In recent years, Byrd seemed especially prescient on the dangers of the imperial presidency, the willingness of Congress to give up its authority over budgets and foreign policy, and the risks to the nation of deregulation, militarism, and corporatism.

It is worth remembering, as NewSouth correspondent Wayne Sabel did this morning, Byrd’s post-mortem on George W. Bush’s ruinous rush to war in Iraq:

The run up to our invasion of Iraq featured the President and members of his cabinet invoking every frightening image they could conjure, from mushroom clouds, to buried caches of germ warfare, to drones poised to deliver germ laden death in our major cities. We were treated to a heavy dose of overstatement concerning Saddam Hussein’s direct threat to our freedoms. The tactic was guaranteed to provoke a sure reaction from a nation still suffering from a combination of post traumatic stress and justifiable anger after the attacks of 9-11. It was the exploitation of fear. It was a placebo for the anger.

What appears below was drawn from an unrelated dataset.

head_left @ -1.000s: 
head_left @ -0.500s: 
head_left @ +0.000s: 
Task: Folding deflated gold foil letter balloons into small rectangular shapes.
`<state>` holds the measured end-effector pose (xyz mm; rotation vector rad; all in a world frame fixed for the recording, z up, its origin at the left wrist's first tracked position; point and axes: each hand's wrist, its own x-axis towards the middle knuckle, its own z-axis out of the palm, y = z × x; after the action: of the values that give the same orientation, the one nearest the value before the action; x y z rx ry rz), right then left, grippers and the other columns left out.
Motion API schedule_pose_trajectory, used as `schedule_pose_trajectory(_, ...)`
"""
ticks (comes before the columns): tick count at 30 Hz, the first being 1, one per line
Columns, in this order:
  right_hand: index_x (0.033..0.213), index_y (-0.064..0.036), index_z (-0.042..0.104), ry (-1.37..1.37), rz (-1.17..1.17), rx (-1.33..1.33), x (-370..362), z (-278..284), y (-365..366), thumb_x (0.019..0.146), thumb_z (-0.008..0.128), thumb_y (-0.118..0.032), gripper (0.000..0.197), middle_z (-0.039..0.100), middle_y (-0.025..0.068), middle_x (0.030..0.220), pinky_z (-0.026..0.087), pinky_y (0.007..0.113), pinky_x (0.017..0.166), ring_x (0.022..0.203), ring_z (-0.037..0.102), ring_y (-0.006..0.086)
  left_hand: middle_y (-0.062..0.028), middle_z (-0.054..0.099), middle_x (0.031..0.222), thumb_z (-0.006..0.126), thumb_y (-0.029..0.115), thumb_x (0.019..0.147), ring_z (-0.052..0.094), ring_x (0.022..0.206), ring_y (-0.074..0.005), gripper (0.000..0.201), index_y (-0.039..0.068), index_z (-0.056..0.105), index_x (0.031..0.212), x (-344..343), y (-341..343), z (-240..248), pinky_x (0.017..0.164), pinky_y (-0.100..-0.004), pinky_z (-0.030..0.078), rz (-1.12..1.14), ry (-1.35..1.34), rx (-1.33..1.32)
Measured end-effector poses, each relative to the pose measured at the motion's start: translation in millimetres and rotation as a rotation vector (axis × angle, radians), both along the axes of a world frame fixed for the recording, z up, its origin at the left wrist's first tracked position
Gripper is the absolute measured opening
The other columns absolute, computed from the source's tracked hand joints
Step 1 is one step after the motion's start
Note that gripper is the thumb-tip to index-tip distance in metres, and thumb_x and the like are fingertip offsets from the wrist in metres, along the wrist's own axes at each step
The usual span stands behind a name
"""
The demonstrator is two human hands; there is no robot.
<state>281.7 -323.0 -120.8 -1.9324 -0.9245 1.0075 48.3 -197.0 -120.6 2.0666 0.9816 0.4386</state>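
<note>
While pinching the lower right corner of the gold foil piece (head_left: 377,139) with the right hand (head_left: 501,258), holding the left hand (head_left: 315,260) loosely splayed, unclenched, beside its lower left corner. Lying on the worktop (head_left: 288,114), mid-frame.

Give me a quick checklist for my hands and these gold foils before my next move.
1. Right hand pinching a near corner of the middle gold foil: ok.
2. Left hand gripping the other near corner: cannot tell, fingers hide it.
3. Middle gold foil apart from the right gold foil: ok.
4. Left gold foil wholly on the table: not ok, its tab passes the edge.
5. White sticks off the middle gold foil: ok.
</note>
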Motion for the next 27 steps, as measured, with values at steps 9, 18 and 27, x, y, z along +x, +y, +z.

What has become painfully clear in the aftermath of war is that Iraq was no immediate threat to the U.S. Ravaged by years of sanctions, Iraq did not even lift an airplane against us. Iraq’s threatening death-dealing fleet of unmanned drones about which we heard so much morphed into one prototype made of plywood and string. Their missiles proved to be outdated and of limited range. Their army was quickly overwhelmed by our technology and our well trained troops.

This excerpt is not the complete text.